Page:Raynal - Histoire philosophique et politique des établissemens et du commerce des Européens dans les deux Indes, v2.djvu/362

Cette page n’a pas encore été corrigée
348
Histoire philosophique

Sous prétexte de les bien nourrir, leurs conducteurs les font entrer dans les terres & dans les jardins pour les dévaſter, à moins qu’on ne ſe rédime de cette vexation par des préſens continuels. Perſonne n’oſeroit fermer ſon champ aux éléphans du roi, dont pluſieurs ſont décorés de titres honorables & élevés aux premières dignités de l’état.
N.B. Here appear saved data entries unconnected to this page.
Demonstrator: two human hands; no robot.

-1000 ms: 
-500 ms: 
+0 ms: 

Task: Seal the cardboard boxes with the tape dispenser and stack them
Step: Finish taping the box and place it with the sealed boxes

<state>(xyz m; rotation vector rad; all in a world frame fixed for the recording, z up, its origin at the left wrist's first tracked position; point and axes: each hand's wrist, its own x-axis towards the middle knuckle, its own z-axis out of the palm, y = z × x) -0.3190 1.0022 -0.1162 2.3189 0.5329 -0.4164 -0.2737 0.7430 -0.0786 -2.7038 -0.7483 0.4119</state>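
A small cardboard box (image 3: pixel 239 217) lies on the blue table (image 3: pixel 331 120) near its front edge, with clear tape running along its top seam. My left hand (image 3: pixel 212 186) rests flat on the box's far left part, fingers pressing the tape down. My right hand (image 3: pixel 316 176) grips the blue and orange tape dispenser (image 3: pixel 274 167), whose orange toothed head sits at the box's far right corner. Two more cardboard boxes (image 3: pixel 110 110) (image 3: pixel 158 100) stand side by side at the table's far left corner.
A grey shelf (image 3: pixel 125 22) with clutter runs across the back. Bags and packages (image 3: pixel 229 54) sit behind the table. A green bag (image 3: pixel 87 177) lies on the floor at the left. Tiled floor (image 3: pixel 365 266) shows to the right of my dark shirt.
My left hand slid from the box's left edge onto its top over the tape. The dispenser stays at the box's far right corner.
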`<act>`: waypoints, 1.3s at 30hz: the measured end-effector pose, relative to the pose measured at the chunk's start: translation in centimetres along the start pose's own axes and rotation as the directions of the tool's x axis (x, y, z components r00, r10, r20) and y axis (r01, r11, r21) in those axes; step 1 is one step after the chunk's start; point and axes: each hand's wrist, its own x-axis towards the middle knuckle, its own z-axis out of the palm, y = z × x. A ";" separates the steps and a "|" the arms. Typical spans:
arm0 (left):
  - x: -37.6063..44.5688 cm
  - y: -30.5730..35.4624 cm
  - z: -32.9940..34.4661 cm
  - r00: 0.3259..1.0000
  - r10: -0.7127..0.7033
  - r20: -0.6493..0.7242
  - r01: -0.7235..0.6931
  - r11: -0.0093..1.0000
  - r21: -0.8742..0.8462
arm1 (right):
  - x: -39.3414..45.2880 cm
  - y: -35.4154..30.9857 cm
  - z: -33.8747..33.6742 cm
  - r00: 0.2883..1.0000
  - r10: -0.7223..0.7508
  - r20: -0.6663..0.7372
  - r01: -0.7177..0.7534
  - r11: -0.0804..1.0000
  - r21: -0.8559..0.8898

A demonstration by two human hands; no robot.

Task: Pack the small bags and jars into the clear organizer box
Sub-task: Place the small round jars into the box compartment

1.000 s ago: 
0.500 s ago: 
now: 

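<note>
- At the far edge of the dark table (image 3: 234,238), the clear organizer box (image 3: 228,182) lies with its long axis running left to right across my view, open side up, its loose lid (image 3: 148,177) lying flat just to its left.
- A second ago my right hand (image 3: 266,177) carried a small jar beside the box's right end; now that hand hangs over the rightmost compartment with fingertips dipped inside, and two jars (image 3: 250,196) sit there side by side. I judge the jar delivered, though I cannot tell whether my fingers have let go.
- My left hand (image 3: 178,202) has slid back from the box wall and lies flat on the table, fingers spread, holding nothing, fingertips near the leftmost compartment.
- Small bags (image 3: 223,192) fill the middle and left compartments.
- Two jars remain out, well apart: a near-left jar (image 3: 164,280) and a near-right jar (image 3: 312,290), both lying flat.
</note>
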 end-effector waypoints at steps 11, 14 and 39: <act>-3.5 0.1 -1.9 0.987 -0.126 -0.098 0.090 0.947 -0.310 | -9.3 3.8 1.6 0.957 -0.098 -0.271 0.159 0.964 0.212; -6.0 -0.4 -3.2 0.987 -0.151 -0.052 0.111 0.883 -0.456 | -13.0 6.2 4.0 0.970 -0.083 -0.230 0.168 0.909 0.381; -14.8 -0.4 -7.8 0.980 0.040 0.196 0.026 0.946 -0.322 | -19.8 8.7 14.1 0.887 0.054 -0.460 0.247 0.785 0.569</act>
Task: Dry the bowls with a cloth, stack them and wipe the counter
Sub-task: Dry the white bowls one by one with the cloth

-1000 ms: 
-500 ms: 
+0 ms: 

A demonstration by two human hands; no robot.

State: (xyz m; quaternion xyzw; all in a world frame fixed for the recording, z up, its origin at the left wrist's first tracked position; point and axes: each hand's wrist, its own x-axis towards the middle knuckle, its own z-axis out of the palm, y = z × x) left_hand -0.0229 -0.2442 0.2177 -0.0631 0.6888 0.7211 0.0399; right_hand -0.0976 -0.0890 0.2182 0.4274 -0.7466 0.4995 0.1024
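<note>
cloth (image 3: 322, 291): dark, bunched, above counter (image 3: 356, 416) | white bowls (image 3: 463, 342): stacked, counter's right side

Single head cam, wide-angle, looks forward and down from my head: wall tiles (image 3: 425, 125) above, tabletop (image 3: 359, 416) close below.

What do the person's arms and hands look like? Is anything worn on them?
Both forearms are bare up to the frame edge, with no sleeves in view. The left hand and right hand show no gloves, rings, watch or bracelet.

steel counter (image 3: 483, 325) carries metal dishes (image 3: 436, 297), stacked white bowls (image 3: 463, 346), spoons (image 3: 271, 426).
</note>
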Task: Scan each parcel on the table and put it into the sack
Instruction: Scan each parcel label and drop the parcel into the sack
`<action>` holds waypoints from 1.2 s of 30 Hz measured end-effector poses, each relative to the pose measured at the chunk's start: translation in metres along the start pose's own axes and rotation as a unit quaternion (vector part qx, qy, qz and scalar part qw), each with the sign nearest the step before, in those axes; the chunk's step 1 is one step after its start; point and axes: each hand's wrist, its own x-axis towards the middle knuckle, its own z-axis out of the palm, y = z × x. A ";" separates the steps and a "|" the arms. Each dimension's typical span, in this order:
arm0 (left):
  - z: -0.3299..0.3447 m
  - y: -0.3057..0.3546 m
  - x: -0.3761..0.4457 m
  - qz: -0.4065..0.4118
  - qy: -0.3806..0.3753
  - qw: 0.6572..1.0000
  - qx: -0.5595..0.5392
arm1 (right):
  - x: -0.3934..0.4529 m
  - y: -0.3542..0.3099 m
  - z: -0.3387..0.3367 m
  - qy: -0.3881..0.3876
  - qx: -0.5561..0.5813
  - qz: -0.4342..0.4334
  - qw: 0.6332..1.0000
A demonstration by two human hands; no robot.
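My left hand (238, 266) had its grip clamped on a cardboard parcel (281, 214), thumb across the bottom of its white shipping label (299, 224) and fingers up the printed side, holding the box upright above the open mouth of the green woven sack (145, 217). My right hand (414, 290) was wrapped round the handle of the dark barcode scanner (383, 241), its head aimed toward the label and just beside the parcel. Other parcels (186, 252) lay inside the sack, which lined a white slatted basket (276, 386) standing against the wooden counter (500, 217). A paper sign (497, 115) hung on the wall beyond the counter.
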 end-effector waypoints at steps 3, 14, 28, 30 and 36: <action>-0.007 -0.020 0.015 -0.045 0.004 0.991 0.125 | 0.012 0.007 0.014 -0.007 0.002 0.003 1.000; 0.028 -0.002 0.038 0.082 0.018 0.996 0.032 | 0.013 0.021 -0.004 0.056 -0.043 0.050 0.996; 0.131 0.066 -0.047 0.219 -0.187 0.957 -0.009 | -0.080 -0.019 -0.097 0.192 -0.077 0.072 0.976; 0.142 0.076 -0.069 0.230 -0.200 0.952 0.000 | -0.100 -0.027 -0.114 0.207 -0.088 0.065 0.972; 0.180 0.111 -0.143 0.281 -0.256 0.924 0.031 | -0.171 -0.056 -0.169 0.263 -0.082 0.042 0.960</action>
Ces horreurs nous révoltent : mais avons-nous le droit de ne pas y ajouter foi, nous qui nous vantons de quelque philoſophie & d’un gouvernement plus doux, & qui cependant vivons dans un empire, où le malheureux habitant de la campagne eſt jeté dans les fers s’il oſe faucher ſon pré ou traverſer ſon champ pendant l’appariade ou la ponte des perdrix ; où il eſt obligé de laiſſer ronger le bois de ſa vigne par des lapins & ravager ſa moiſſon par des biches, des cerfs, des ſangliers ; & où la loi l’enverroit aux galères, s’il avoit eu la témérité de frapper du fouet ou du bâton un de ces animaux voraces ?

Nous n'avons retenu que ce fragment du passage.